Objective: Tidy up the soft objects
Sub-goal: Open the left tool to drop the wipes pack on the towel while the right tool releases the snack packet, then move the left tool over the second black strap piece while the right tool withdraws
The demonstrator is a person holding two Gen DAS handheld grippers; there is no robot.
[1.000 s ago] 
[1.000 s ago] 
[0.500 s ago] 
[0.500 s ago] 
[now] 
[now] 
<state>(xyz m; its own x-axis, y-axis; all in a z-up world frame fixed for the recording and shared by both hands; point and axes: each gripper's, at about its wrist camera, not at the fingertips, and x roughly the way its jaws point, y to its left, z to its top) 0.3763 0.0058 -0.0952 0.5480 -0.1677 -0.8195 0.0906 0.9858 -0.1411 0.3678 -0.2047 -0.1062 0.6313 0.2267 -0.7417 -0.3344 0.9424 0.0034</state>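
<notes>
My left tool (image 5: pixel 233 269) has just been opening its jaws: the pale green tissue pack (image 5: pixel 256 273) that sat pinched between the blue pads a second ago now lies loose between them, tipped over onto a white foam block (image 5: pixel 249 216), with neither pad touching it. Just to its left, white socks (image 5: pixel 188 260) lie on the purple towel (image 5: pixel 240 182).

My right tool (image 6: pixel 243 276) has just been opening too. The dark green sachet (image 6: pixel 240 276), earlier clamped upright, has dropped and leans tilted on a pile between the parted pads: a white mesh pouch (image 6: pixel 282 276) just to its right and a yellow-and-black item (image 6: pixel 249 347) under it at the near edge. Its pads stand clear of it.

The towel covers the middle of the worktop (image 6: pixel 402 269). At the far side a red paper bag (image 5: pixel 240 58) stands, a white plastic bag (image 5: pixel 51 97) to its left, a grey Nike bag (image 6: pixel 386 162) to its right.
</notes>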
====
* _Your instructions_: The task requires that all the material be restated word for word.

* _Answer for the task_:
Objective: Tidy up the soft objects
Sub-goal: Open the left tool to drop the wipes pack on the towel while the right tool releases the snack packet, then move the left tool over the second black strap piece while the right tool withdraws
The demonstrator is a person holding two Gen DAS handheld grippers; there is no robot.
[1.000 s ago] 
[1.000 s ago] 
[0.500 s ago] 
[0.500 s ago] 
[now] 
[now] 
<state>(xyz m; its own x-axis, y-axis; all in a z-up world frame fixed for the recording and shared by both hands; point and axes: each gripper's, at about its wrist camera, not at the fingertips, and x roughly the way its jaws point, y to its left, z to its top) 0.3763 0.0058 -0.0952 0.5480 -0.1677 -0.8195 0.0906 0.9858 -0.1411 0.3678 -0.2047 -0.1062 0.6313 0.2267 -0.7417 -0.3344 0.9424 0.0034</state>
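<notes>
My left tool (image 5: pixel 233 269) has just been opening its jaws: the pale green tissue pack (image 5: pixel 256 273) that sat pinched between the blue pads a second ago now lies loose between them, tipped over onto a white foam block (image 5: pixel 249 216), with neither pad touching it. Just to its left, white socks (image 5: pixel 188 260) lie on the purple towel (image 5: pixel 240 182).

My right tool (image 6: pixel 243 276) has just been opening too. The dark green sachet (image 6: pixel 240 276), earlier clamped upright, has dropped and leans tilted on a pile between the parted pads: a white mesh pouch (image 6: pixel 282 276) just to its right and a yellow-and-black item (image 6: pixel 249 347) under it at the near edge. Its pads stand clear of it.

The towel covers the middle of the worktop (image 6: pixel 402 269). At the far side a red paper bag (image 5: pixel 240 58) stands, a white plastic bag (image 5: pixel 51 97) to its left, a grey Nike bag (image 6: pixel 386 162) to its right.
</notes>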

The exercise requires no additional content.